§ **Work task**
Please restate the material below word for word, from the first line through the one that contains "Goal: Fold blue", inclusive.

START Data block

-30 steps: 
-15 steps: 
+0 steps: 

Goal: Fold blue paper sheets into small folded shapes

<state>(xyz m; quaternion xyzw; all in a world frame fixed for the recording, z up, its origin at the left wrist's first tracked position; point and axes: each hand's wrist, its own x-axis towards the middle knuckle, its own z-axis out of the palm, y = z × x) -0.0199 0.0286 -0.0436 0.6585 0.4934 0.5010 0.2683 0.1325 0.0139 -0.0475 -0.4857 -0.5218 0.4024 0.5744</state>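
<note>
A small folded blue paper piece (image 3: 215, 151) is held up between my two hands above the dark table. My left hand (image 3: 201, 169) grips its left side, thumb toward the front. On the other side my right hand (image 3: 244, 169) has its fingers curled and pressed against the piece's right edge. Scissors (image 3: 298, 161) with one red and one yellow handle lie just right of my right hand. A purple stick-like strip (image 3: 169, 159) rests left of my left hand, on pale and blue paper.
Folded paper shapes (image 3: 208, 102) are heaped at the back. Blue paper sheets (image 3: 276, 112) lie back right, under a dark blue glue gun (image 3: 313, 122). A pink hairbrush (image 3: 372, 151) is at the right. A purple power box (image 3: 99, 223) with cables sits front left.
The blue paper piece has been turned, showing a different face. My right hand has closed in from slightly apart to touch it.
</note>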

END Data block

§ **Worked solution**
-30 steps: 
-15 steps: 
+0 steps: 

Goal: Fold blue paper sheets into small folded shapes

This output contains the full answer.